I have mentioned some of the grievous, destructive behavior of the Unionist partisans, who lead the people and the Empire to ruination. I write all these in order to awaken my Muslim brothers living on Ottoman lands and in Muslim countries, thus to serve my milla [Muslim world] and country. I want to communicate to my fellow-countrymen that the Unionists are acting out of caprice without thinking of the safety of the Empire and the nation. Let alone believing and respecting the Divine Orders and Prohibitions, they are even striving to change and spoil these sacred rules. Therefore, I ask my Muslim brothers not to support this destructive, discordant, stupid and vile course of theirs. It is not proper to obey those who disobey Allahu ta'ala and who oppress men! He who has the power to reverse their actions should try to do so with his hand, tongue and heart! If there are those who cannot see the harm of the Unionists and who approve of their actions, I am ready to hear them out. Our salam be upon those who are on the right path and who do useful work!
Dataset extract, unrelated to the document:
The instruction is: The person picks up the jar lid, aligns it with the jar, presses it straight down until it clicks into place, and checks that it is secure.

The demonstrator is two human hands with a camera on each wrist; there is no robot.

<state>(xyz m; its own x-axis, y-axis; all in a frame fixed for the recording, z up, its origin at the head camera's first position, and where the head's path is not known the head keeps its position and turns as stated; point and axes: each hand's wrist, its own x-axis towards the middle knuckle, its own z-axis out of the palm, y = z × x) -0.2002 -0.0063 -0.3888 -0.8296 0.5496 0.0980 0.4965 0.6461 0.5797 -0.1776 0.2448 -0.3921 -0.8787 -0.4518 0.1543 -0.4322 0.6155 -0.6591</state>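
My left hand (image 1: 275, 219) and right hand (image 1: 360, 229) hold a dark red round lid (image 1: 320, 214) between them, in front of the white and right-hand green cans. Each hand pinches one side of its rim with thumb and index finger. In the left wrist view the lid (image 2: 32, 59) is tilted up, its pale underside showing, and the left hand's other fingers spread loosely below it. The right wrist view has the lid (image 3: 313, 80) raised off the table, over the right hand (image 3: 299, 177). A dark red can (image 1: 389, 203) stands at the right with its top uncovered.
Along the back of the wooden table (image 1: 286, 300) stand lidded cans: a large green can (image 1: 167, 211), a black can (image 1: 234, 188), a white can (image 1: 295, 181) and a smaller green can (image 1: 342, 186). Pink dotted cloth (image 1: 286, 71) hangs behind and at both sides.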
11 Dhu'l-Qada, year 1334 [1916]
Amir of al-Makkat al-Mukarrama
Sharif Husain ibn 'Ali

These two declarations reveal Sharif Husain Pasha's sincere intention and whole faith, as well as his wrong ideas and harmful conclusions. His greatest mistake was that he could not understand the aggressiveness of the British against Islam throughout history. [It was certainly wrong to fight against the British who would dominate the seas and had big power of army and arms. But, to cooperate with this fierce enemy of Islam is a bigger mistake.] It is seen that he had not heard about the raid made by the British forces upon Istanbul to annihilate the Ottomans during the time of Sultan Salim Khan the Third. The British even barbarously attacked Muslim countries in Asia and Africa and colonized and exploited them during that same period. They annihilated the Muslim 'ulama', Islamic books, Islamic culture and morals in those countries. The British deceived the Ottoman Sultan 'Abd al-Majid Khan (rahmat-Allahi 'alaih) and placed freemasons in important posts of the State and started spoiling the faith and morals of Muslims through them. These freemasons brought up those who acted as spies for the British during the First World War. They annihilated the Great Empire demolishing it both from within and from without. In his book Inhitat-i Islam, Grand Vizier Said Halim Pasha wrote in detail how the State was annihilated. Sharif Husain Pasha supposed that the most perilous enemy of Islam would help Islam, very probably because he had not studied the historical evidences.

An influential person like Sharif Husain Pasha, who understood the evilness of the Unionists, could have done away with Jamal Pasha and the degenerates hired by the British in Damascus and could have prevented the treachery committed on the Palestinian front by those who fought to win better posts. He could have done this easily. If he had done so, the Ottomans would not have suffered defeat, and a great Hashimi Muslim state would have been founded on the Arabian Peninsula, and the blessed cities of Mecca, Medina and Jerusalem would have remained in his hands.